The financial institution adjusted its rating for Entain from “overweight” to “equal weight” and revised the price target downward from 1,120p to 1,070p.

“For the stock to work we think it needs online to return to market growth rates or better and US share to stabilise (and grow),” Barclays said, adding that “neither are a given.”

In Q3 2023, Entain’s online revenue climbed 9%, but fell by 6% on a proforma basis. 

This was in-line with the group’s 25 September trading update, in which it highlighted a Q3 slowdown. 

Entain also reduced its online EBITDA margin expectations for 2023 by 1% to 25%.

Barclays stated that Entain may face challenges in maintaining and reclaiming market share without increased promotional spending and in the face of strong competition.

The bank said there is little free cash flow and pointed out that high leverage restricts M&A.

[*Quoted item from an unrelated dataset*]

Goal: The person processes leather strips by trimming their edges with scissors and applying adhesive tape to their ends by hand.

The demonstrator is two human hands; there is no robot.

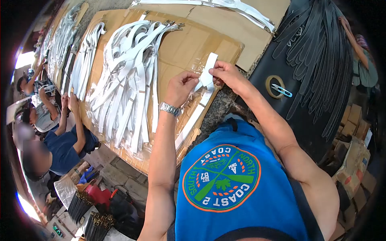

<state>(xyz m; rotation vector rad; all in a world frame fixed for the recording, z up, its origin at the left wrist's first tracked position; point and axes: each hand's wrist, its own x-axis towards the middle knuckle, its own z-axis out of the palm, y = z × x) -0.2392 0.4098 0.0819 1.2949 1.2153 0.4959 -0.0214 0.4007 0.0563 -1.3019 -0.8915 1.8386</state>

Entain shares are down nearly 38% in the trailing 12 months.

Looking ahead, Barclays sees the imminent appointment of a new CEO as a potential catalyst for change.

Former CEO Jette Nygaard-Andersen left her position in December in the face of mounting pressure from investors.

The bank suggested that a new CEO could potentially address concerns surrounding the company’s balance sheet.

“The stock appears cheap but risk-reward is fairly balanced here so we downgrade to equal weight,” Barclay’s said. 

In November 2023, Goldman Sachs also downgraded its rating of Entain from Buy to Sell and slashed its target price for the stock from 1,450p to 820p.